The rules were set in London for our renewables. The success of powering more than 50 per cent daily from all sources is a Scottish triumph. But the Tory obsession with nuclear has blighted even faster deep water, offshore wind development in Scotland.

Even the majority of members of the Mountaineering Council for Scotland are not put off from climbing in places where they can see distant wind turbines. Mr Cassidy should consider all the facts before making such blinkered remarks. They only pander to those who want huge tracts of Scotland to remain as Clearances Country.

Rob Gibson, Evanton, Ross-shire

Then we’ll have to decarbonise the other two-thirds of our energy consumption from heating and transport etc. And then the wind energy will have to be stored using countless pumped hydro schemes orders of magnitude larger than Coire Glas, by which time clearly the impact on the natural environment and the cost of going 100 per cent renewable will be acute.

Two nukes do every day for carbon mitigation what wind farms do one day of the year, furthermore reliably and taking up a few acres of land, yet climate change mitigation continues to be hamstrung by mindless populist anti-nuclear dogma.
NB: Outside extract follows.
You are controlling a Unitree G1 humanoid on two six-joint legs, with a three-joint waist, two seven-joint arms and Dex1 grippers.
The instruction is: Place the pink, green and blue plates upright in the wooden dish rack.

Boyd Colim via thenational.scot


MUCH of the response to the revelations about the alleged activities of MP Keith Vaz strike me as disingenuous in the extreme (Vaz 'set to quit committee' over sex scandal, The National, September 5). Vaz and his supporters are seeking to portray him as a victim here – of both homophobia and the tabloid press.

Vaz has said it is “deeply disturbing that a national newspaper should have paid individuals to act in this way”, so presumably he has evidence that such payment was made, and that this payment was the primary motivator for the men involved? It perhaps says something about his views of the young men he reportedly paid for sex that he imagined they would lack the wit to identify him either as an MP or indeed as chairman of the very Home Affairs Select Committee charged with gathering evidence about prostitution.

Joan Brown, Edinburgh


I WAS saddened to hear that Nicola Sturgeon and her husband suffered a miscarriage, an experience that is painful in any circumstances but was likely make more difficult given she is in the public eye (FM’s ‘thank you’ for messages, The National, September 5). However, her comment about her reason for doing so gave me pause. The First Minister said she hoped to challenge assumptions and judgements made about women who do not have children. Surely the problem is not that these assumptions sometimes prove to be wrong (ie, in Ms Sturgeon’s case the assumption that she put career over family, or otherwise did not want children), but that they are made at all. No one should be under any obligation to explain their reproductive choices.

Rebecca Bell, Glasgow


THE proponents of atheism and humanism and their faith in the reasoning and God denying theories of people like Richard Dawkins and Christopher Hitchens is just delusional (Losing our religion ... why is Scotland more secular than the rest of the UK?, The National, Aug 27). Are we really supposed to believe that the amazing make-up of the body with the way the brain, the eyes, the heart and every organ of the body work, that man just evolved from some obscure swamp and there was no creator behind it all?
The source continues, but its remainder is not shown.